> **Your objective**
Each line of the entries that mentions the string "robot" needs to be reported.

(Data records)
※
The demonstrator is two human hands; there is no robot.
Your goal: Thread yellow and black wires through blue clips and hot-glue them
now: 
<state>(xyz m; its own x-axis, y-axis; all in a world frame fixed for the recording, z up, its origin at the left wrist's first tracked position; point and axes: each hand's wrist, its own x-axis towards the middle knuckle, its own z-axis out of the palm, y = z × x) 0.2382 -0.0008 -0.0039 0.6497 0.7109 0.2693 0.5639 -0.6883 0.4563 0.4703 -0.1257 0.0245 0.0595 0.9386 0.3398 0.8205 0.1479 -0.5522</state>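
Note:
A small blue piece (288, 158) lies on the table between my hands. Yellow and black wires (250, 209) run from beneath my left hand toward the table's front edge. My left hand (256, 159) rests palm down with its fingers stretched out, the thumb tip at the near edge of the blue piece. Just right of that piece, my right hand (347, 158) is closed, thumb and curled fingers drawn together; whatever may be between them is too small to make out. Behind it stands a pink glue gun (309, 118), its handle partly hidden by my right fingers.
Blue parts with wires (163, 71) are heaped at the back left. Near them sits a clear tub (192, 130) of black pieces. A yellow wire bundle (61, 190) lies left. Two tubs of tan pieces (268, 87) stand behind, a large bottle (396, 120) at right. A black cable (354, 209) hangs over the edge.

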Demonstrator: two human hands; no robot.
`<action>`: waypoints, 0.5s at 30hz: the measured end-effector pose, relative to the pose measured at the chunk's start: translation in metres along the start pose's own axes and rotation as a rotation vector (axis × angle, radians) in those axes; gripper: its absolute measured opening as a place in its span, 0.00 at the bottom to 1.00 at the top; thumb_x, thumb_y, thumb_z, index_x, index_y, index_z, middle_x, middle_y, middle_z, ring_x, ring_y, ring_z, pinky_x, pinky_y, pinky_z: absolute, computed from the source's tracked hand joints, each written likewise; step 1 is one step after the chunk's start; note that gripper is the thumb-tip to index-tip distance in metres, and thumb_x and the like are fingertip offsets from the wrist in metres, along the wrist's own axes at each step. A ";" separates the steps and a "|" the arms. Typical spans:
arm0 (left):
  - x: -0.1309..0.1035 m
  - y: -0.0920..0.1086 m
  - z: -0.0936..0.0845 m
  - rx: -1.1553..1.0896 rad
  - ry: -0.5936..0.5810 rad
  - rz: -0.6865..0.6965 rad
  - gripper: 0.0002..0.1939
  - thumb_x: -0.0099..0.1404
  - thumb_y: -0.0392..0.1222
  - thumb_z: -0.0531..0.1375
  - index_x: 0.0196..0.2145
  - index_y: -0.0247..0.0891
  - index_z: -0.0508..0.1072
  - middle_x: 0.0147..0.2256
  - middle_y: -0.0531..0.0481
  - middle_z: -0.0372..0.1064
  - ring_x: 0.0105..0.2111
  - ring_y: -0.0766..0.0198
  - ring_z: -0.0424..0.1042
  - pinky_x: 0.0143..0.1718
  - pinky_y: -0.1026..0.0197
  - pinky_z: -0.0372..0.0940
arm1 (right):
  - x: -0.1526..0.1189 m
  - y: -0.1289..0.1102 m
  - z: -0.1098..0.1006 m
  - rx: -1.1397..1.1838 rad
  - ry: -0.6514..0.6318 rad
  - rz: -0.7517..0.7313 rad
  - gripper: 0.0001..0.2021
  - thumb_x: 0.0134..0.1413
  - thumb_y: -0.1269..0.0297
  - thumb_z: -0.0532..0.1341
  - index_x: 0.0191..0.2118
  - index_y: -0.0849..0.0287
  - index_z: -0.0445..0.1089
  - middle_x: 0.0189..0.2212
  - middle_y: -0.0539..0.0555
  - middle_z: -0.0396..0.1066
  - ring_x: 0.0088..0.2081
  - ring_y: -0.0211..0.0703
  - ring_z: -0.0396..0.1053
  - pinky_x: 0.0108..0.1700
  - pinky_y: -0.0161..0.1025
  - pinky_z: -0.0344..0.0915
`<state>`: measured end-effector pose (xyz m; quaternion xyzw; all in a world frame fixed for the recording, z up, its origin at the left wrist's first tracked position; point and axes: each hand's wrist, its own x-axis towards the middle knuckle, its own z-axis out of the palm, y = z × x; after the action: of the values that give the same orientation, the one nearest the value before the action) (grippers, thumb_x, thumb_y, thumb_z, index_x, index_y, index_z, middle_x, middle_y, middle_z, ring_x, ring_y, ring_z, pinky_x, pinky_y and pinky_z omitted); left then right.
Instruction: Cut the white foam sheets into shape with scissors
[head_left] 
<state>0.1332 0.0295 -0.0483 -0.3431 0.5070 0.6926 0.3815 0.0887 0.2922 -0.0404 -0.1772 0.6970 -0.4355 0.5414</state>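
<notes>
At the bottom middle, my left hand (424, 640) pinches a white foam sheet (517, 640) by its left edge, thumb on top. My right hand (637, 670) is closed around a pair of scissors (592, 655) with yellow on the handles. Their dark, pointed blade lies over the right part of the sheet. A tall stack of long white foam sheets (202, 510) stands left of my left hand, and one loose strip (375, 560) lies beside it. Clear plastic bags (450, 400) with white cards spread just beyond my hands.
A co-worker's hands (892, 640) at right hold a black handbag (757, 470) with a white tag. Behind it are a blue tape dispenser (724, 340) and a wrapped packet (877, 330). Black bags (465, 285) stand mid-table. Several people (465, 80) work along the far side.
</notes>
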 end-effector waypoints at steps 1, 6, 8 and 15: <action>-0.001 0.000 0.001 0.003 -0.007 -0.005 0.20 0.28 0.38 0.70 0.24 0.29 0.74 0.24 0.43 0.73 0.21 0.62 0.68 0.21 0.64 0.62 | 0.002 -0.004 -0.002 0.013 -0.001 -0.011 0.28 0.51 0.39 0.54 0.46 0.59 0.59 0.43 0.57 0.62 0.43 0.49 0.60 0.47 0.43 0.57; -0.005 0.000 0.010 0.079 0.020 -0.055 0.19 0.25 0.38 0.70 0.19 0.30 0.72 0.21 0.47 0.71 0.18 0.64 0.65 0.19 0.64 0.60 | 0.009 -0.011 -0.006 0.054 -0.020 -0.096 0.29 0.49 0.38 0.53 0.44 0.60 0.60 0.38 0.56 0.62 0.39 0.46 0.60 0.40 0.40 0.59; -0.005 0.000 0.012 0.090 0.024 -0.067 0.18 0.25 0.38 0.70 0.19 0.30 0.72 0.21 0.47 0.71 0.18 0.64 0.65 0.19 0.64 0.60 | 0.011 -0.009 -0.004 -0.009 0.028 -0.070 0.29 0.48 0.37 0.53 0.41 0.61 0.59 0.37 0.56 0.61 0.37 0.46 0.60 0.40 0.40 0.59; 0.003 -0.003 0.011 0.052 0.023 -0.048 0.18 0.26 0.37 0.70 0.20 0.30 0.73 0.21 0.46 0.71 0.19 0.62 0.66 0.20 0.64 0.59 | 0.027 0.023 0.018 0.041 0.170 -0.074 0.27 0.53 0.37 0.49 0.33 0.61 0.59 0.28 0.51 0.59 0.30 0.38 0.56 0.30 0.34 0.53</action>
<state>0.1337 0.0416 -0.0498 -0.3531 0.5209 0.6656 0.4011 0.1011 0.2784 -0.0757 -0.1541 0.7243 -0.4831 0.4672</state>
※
> **Solved problem**
The demonstrator is two human hands; there is no robot.
Demonstrator: two human hands; no robot.

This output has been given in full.